Thursday, November 27, 2008

1Thes 1, 8-10 You turned to serve the living, true God

(1Thes 1, 8-10) You turned to serve the living, true God
[8] For from you the word of the Lord has sounded forth not only in Macedonia and (in) Achaia, but in every place your faith in God has gone forth, so that we have no need to say anything. [9] For they themselves openly declare about us what sort of reception we had among you, and how you turned to God from idols to serve the living and true God [10] and to await his Son from heaven, whom he raised from (the) dead, Jesus, who delivers us from the coming wrath.
(CCC 198) Our profession of faith begins with God, for God is the First and the Last (Cf. Isa 44:6). The beginning and the end of everything. The Credo begins with God the Father, for the Father is the first divine person of the Most Holy Trinity; our Creed begins with the creation of heaven and earth, for creation is the beginning and the foundation of all God's works. (CCC 200) These are the words with which the Niceno-Constantinopolitan Creed begins. The confession of God's oneness, which has its roots in the divine revelation of the Old Covenant, is inseparable from the profession of God's existence and is equally fundamental. God is unique; there is only one God: "The Christian faith confesses that God is one in nature, substance and essence" (Roman Catechism, I, 2, 2). (CCC 202) Jesus himself affirms that God is "the one Lord" whom you must love "with all your heart, and with all your soul, and with all your mind, and with all your strength" (Mk 12:29-30). At the same time Jesus gives us to understand that he himself is "the Lord" (Cf. Mk 12:35-37). To confess that Jesus is Lord is distinctive of Christian faith. This is not contrary to belief in the One God.
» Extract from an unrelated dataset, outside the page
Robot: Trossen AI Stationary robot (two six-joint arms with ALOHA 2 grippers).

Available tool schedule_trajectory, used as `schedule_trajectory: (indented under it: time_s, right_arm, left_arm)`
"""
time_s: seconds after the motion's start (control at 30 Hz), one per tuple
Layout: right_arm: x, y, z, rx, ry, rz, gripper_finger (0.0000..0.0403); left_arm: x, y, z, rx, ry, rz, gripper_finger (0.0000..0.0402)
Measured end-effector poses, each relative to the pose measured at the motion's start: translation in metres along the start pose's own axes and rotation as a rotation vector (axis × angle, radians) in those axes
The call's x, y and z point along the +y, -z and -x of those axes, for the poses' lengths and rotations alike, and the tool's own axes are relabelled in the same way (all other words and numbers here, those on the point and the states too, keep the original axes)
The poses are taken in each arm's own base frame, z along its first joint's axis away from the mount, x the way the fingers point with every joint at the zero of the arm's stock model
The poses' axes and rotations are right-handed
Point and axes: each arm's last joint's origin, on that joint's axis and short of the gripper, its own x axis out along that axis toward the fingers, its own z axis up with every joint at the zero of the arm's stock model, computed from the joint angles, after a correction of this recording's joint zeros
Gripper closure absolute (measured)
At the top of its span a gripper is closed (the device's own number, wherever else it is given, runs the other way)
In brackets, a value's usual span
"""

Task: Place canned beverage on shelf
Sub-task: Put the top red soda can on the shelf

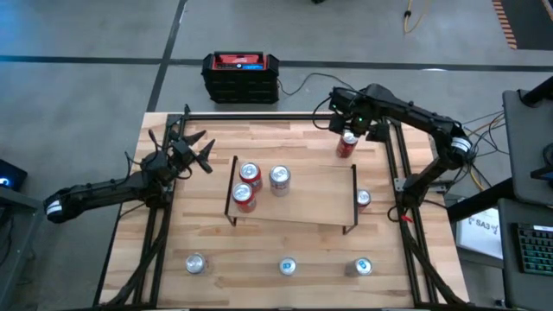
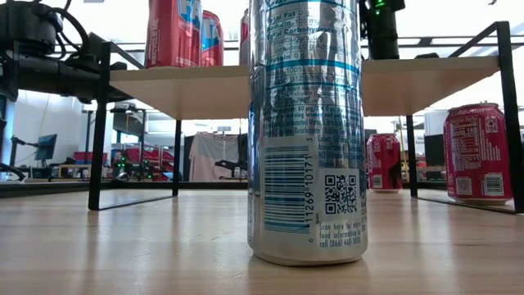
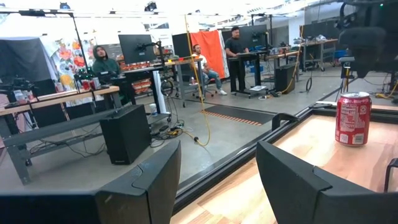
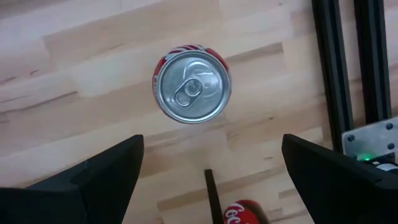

Nor does believing in the Holy Spirit as "Lord and giver of life" introduce any division into the One God: We firmly believe and confess without reservation that there is only one true God, eternal infinite (immensus) and unchangeable, incomprehensible, almighty and ineffable, the Father and the Son and the Holy Spirit; three persons indeed, but one essence, substance or nature entirely simple (Lateran Council IV: DS 800).